[Work order] Print out the whole listing below exactly as it is written.
======== Data excerpt ========
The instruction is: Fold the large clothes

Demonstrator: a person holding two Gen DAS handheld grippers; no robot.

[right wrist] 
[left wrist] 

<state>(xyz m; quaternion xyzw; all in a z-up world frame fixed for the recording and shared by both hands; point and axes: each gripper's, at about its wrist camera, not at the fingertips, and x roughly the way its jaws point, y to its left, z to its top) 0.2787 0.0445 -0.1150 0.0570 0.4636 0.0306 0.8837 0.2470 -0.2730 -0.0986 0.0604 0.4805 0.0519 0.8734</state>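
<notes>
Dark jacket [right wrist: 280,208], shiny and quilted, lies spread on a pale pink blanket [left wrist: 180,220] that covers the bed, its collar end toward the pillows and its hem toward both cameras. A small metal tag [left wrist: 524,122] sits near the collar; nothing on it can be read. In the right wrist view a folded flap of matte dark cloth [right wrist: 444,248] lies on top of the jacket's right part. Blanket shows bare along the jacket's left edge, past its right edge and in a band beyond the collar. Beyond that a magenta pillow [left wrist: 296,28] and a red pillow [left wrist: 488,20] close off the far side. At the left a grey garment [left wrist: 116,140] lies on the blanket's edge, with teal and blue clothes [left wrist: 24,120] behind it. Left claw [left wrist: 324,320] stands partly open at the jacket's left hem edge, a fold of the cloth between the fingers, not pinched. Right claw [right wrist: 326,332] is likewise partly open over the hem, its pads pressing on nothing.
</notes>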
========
[Solution]
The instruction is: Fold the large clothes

Demonstrator: a person holding two Gen DAS handheld grippers; no robot.

[right wrist] 
[left wrist] 

<state>(xyz m; quaternion xyzw; all in a z-up world frame fixed for the recording and shared by both hands; point and axes: each gripper's, at about its wrist camera, not at the fingertips, and x roughly the way its jaws point, y to its left, z to its top) 0.2787 0.0445 -0.1150 0.0570 0.4636 0.0306 0.8837 0.2470 -0.2730 -0.0986 0.0604 0.4805 0.0519 0.8734</state>
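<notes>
Dark jacket [right wrist: 280,208], shiny and quilted, lies spread on a pale pink blanket [left wrist: 180,220] that covers the bed, its collar end toward the pillows and its hem toward both cameras. A small metal tag [left wrist: 524,122] sits near the collar; nothing on it can be read. In the right wrist view a folded flap of matte dark cloth [right wrist: 444,248] lies on top of the jacket's right part. Blanket shows bare along the jacket's left edge, past its right edge and in a band beyond the collar. Beyond that a magenta pillow [left wrist: 296,28] and a red pillow [left wrist: 488,20] close off the far side. At the left a grey garment [left wrist: 116,140] lies on the blanket's edge, with teal and blue clothes [left wrist: 24,120] behind it. Left claw [left wrist: 324,320] stands partly open at the jacket's left hem edge, a fold of the cloth between the fingers, not pinched. Right claw [right wrist: 326,332] is likewise partly open over the hem, its pads pressing on nothing.
</notes>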

That completes the answer to this exercise.